* _Work request_
Scan the material below and report how many lines include the string "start"; nothing else belongs in the reply.

═════ Information provided

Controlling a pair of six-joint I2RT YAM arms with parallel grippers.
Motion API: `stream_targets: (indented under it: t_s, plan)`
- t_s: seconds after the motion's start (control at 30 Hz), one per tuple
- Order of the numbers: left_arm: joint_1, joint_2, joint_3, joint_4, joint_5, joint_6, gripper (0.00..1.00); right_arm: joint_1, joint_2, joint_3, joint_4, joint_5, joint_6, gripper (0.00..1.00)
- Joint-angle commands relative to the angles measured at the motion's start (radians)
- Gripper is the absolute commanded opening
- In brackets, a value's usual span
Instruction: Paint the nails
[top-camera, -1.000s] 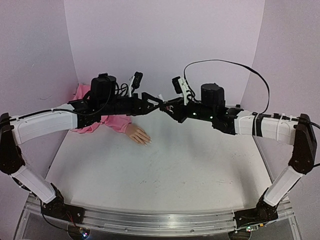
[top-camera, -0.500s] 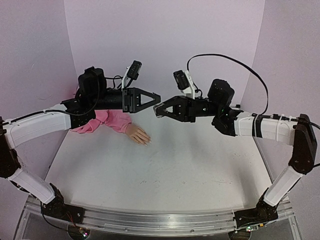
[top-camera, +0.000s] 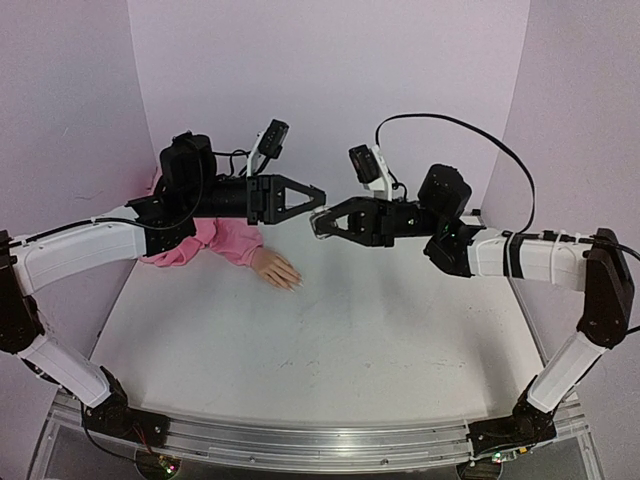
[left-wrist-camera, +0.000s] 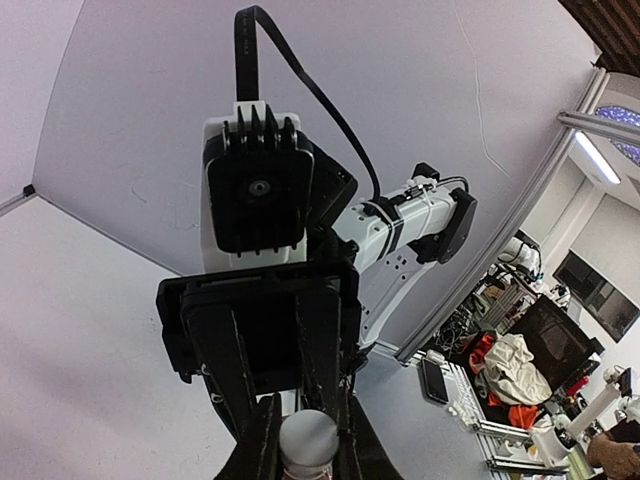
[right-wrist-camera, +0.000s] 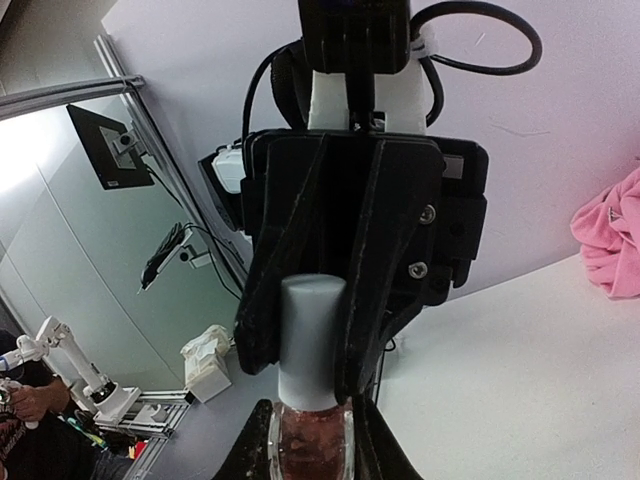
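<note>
The small polish bottle (right-wrist-camera: 308, 455) of pinkish glass is held in mid-air, with my right gripper (right-wrist-camera: 308, 440) shut on its body. Its white cap (right-wrist-camera: 312, 335) points at my left gripper (left-wrist-camera: 307, 425), which is shut on that cap (left-wrist-camera: 307, 445). In the top view the two grippers meet tip to tip, left (top-camera: 316, 198) and right (top-camera: 320, 224), above the back of the table. The flesh-coloured mannequin hand (top-camera: 275, 268) lies below them on the table. Its pale nails (top-camera: 295, 285) point to the front right. Its pink sleeve (top-camera: 225, 240) runs off under the left arm.
White walls (top-camera: 330, 90) close in the back and both sides of the white table (top-camera: 330, 350). A black cable (top-camera: 470, 130) arcs over the right arm. Pink sleeve fabric (right-wrist-camera: 610, 235) shows at the right edge of the right wrist view.
My left gripper's jaws were wide a second ago and have shut on the cap. Both grippers have turned about their axes. The right gripper has kept its hold on the bottle.
</note>
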Motion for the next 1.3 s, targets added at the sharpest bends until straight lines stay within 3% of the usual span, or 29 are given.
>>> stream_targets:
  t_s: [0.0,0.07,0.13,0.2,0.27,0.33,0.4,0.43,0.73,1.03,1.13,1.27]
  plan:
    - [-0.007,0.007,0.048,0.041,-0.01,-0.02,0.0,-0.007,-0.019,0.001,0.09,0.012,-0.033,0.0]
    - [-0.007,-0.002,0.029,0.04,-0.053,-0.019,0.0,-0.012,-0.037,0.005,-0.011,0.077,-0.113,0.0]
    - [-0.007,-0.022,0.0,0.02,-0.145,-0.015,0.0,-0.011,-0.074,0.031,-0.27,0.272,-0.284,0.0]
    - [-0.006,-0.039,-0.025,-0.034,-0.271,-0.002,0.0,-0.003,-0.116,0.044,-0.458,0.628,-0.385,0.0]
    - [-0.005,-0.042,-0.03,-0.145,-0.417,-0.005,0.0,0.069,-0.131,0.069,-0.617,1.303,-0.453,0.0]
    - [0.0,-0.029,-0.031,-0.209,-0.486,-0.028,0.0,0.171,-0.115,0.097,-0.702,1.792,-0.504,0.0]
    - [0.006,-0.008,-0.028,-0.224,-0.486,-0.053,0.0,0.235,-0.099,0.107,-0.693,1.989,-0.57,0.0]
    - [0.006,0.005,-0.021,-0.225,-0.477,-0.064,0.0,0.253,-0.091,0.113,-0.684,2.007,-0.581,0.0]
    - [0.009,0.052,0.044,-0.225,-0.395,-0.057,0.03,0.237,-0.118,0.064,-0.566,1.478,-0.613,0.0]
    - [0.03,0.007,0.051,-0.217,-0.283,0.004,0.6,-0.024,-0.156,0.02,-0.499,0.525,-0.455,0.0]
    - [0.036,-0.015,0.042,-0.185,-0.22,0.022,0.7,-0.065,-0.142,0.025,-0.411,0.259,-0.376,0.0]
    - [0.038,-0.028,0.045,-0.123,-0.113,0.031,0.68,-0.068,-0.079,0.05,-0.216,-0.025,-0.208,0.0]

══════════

* _Task response_
2